For seven months now he’d strung them together into aromatic necklaces and hung them outside his house without the remotest idea of why they chased the vampires away. It was time he learned why.
This quote talks about Robert’s attempts to discover if there is an active ingredient in onions, cloves, chives, and shallots, which can have the same repulsive effects on vampires as garlic does since they are closely related.
Why does Virginia return to Robert?
Dropping his daughter, Kathy, in the fire pit destabilizes Robert Neville so much that he decides not to burn his wife. When she dies, he sneakily buries her. Days later, however, she returns to his bewilderment. Somehow, her recollection of his house is still active, and she returns for his blood.
What quote proves the conscious vampires are as violent as the unconscious ones?
“There were about seven vampires visible, six men and a woman. The men surrounded the seven, held their flailing arms, and drove razor-tipped spikes deep into their bodies. Blood spouted out on the dark pavement and the vampires perished one by one.”
Is Robert Neville violent in ‘I Am Legend?’
Although human, Robert Neville is as violent as the vampires who are after his life. During the day, he goes hunting for his friend, Ben Cortman. He also kills unsuspecting vampires.
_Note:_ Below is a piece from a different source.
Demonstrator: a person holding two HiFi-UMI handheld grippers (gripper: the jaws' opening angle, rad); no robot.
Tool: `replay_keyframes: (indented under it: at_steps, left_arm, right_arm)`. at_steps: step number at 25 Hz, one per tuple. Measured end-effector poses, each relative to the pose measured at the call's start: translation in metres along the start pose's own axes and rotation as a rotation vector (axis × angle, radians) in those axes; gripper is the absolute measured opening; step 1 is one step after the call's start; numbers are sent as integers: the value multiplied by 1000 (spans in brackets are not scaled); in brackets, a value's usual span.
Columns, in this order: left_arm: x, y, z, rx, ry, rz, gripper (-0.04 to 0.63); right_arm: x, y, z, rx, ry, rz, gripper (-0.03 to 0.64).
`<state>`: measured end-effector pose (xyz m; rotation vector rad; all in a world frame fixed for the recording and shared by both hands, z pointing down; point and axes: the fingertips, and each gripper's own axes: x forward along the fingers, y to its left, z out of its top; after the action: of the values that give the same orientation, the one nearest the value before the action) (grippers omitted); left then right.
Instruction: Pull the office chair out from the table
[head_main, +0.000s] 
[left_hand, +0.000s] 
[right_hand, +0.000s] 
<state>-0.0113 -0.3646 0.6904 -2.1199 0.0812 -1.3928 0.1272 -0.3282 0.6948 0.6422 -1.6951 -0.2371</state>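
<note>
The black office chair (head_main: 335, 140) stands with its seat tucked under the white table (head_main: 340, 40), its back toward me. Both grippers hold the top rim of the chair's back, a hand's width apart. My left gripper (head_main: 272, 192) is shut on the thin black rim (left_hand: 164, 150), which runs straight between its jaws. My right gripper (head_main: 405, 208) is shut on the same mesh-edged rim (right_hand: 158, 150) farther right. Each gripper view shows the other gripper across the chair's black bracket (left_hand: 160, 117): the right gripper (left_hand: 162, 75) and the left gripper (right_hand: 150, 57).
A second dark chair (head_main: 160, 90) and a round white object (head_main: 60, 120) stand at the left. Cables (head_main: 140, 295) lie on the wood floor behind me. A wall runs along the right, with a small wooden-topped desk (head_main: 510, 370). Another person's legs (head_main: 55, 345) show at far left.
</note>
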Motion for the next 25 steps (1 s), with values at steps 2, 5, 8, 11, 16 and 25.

He violently abducts female vampires for his experiments and one day beats a vampire when she does not comply with his demands.
What does Robert realize at the end of ‘I Am Legend?‘
In the letter Ruth leaves for Robert Neville, she tells him he is a threat because he has killed several conscious vampires, including her husband. While waiting for his execution, Robert is given poison pills by Ruth. Before he consumes them, he realizes he is a legend to the conscious vampires. He is anathema and black terror to be destroyed because he has caused havoc in their society.